*Problem requirements*. The answer is a single figure: how many lines below contain the word "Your".
[[ Source data, beginning ]]
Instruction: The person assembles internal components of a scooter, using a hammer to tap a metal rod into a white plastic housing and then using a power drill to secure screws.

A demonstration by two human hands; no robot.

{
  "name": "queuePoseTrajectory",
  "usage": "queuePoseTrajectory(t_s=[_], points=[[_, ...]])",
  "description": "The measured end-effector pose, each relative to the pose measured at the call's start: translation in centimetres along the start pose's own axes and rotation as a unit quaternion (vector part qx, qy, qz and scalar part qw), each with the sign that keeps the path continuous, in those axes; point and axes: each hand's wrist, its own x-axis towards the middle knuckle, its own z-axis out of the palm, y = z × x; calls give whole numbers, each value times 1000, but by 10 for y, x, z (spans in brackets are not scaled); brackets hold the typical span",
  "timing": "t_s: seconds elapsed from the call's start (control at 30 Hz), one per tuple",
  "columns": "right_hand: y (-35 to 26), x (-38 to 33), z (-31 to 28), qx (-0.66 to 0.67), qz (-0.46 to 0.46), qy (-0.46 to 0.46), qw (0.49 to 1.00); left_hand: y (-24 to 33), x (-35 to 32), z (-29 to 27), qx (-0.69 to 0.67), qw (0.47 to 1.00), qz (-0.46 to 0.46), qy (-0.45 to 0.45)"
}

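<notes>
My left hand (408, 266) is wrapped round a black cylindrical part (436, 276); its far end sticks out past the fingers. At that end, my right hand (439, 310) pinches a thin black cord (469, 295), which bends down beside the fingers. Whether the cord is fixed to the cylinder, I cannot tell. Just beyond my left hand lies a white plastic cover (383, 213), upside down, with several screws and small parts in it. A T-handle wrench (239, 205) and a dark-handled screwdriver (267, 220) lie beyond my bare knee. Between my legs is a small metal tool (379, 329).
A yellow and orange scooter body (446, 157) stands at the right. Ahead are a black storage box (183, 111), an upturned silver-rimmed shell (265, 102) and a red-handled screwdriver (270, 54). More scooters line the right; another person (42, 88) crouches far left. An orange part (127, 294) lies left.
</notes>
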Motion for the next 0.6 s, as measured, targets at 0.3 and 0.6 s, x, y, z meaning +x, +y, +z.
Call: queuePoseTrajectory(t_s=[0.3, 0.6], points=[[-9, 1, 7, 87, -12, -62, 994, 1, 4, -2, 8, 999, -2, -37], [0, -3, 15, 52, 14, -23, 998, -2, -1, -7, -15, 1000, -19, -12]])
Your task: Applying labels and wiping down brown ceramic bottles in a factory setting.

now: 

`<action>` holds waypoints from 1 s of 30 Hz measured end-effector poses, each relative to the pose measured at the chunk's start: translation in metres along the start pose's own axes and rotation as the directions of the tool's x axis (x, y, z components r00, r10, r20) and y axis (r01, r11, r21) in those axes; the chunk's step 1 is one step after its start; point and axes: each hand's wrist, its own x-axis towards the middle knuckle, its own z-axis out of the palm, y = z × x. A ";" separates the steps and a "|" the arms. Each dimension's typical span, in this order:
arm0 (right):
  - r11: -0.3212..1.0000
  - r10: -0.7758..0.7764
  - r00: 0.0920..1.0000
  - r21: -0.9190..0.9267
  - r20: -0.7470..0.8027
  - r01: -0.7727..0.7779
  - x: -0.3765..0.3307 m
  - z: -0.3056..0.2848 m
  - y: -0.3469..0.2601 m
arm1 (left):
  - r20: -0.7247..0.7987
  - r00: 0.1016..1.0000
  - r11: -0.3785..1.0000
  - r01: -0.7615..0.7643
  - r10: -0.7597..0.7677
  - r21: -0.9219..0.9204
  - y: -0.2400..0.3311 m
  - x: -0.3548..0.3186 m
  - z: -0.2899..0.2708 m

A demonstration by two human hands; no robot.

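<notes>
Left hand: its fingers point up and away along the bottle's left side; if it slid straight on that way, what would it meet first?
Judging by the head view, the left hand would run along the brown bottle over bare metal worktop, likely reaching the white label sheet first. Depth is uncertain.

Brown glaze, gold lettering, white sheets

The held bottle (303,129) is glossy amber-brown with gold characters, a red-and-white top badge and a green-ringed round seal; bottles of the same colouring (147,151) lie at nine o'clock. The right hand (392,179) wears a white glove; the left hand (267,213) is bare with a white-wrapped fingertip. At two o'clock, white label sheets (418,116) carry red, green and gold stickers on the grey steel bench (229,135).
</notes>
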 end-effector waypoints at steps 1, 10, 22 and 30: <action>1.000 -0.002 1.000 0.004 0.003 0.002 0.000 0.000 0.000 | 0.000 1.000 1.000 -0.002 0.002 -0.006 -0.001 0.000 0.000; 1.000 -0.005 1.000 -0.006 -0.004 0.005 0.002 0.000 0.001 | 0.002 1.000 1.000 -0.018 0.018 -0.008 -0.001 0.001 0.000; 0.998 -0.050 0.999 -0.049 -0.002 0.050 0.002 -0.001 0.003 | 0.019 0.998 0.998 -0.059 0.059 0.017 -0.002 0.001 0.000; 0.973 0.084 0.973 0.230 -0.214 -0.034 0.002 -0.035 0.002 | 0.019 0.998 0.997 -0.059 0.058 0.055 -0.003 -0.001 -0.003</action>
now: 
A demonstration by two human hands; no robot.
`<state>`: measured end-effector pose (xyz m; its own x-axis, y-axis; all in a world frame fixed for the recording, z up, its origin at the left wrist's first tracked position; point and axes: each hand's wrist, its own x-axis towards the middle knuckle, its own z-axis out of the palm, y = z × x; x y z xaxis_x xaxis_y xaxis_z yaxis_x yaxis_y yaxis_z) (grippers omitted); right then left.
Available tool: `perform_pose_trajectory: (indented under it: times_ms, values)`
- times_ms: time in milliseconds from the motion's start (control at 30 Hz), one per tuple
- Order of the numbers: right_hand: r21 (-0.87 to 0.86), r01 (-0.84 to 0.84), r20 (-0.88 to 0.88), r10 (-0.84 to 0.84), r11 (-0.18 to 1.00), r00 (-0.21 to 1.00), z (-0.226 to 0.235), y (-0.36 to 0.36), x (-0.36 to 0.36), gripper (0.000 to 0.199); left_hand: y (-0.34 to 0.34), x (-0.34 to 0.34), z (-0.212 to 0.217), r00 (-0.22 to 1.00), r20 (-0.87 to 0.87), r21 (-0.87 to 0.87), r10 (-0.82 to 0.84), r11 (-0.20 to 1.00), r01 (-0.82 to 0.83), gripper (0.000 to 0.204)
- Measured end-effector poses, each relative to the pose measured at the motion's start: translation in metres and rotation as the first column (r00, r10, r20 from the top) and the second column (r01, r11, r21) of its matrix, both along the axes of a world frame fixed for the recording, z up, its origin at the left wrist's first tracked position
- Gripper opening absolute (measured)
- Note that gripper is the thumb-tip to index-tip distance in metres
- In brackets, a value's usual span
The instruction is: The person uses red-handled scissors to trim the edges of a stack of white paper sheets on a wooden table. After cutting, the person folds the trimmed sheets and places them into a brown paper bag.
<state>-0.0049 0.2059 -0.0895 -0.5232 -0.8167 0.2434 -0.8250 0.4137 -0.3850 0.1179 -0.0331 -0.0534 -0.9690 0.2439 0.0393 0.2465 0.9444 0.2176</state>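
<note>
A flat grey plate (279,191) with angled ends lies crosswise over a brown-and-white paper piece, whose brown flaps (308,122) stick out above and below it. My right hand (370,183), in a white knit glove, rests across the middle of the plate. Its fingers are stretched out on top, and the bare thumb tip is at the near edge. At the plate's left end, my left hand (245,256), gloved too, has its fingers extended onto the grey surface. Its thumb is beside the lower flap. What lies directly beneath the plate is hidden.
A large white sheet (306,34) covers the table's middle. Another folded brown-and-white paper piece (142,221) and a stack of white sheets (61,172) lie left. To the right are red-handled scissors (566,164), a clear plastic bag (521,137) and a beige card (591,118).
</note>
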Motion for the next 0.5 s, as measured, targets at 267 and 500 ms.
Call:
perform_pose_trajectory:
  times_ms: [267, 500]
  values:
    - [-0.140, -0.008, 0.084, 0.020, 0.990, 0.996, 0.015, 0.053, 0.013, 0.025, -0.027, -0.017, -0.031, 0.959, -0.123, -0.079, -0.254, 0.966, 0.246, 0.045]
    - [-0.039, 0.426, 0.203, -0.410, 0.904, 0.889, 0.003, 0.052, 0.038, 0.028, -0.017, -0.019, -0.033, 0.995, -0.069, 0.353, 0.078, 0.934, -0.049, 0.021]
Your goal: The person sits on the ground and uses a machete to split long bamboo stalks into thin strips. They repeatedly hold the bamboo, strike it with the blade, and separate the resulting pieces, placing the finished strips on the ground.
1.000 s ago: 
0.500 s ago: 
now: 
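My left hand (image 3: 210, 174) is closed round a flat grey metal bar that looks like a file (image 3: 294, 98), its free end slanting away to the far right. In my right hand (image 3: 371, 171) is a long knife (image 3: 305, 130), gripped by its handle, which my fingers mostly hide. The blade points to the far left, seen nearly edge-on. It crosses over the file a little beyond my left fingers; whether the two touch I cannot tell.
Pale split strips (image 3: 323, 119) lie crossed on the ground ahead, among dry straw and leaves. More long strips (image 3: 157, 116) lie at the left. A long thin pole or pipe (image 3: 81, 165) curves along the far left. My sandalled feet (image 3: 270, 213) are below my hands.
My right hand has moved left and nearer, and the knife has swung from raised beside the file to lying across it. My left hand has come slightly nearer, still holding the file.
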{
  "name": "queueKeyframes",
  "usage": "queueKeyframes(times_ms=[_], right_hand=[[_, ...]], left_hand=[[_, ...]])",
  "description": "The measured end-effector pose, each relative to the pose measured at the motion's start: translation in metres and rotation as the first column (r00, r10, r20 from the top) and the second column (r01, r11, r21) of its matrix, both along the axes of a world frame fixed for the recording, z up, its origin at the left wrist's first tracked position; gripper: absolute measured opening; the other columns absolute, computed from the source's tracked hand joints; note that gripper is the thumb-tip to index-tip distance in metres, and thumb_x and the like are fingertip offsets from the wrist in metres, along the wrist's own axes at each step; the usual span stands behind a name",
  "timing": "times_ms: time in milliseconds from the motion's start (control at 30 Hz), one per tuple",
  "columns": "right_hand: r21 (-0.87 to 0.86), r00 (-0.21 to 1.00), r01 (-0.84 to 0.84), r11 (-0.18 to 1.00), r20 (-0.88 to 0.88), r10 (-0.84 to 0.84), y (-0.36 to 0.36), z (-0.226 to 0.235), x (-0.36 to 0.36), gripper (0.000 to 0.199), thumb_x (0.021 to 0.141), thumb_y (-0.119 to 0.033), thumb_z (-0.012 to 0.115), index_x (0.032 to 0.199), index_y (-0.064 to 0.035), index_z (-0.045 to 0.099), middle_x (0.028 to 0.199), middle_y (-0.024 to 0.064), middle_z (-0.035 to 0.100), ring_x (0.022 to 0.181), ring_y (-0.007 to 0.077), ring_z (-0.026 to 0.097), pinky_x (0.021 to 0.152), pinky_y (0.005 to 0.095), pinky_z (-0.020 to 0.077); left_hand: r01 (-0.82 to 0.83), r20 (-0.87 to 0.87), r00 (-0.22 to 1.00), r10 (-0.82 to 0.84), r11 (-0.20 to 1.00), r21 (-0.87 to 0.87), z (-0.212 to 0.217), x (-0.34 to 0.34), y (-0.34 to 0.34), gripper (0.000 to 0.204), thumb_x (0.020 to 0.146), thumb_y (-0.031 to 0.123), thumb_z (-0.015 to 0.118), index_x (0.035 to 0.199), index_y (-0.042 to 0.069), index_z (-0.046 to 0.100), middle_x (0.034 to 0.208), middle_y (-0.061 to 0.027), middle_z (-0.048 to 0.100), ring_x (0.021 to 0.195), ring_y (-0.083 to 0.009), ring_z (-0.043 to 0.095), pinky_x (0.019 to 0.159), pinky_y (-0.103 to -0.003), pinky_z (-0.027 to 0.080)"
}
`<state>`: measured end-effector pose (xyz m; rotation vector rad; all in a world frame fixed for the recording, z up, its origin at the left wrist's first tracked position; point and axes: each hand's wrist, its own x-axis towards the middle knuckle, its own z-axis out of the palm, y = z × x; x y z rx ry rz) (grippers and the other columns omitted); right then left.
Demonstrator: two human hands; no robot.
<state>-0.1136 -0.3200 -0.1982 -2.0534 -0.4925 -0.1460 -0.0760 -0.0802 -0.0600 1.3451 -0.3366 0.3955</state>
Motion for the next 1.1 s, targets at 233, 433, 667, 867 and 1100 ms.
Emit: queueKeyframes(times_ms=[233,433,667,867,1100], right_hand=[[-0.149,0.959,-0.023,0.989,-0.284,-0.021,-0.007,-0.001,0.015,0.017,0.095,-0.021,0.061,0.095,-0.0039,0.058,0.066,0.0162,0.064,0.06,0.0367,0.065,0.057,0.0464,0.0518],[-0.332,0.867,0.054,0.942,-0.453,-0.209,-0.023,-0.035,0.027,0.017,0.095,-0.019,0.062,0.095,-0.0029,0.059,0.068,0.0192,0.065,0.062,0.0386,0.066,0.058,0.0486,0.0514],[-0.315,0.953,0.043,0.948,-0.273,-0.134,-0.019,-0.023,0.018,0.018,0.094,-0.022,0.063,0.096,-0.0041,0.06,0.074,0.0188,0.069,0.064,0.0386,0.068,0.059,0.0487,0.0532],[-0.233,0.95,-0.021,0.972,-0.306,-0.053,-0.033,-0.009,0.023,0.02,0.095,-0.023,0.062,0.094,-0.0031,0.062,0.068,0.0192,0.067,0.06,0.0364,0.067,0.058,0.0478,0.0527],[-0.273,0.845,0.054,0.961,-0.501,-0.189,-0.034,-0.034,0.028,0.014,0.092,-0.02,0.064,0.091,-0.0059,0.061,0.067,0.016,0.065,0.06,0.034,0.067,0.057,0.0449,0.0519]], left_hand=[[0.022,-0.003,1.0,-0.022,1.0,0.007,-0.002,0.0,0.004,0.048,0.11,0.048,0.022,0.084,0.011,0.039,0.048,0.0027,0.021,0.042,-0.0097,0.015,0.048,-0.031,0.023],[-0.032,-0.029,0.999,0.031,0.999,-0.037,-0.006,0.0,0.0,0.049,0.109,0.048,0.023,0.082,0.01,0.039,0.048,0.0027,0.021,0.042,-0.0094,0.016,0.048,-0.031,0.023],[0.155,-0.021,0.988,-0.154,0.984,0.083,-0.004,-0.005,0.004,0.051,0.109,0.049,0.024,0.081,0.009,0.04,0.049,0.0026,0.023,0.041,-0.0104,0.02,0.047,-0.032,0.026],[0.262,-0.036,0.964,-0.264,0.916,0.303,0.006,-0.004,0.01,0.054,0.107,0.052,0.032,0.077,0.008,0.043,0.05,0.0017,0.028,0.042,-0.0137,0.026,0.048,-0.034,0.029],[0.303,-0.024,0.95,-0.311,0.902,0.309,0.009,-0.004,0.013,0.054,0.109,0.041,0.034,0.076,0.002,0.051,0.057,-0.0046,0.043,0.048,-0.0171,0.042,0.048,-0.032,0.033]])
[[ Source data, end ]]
*Expected answer*. 2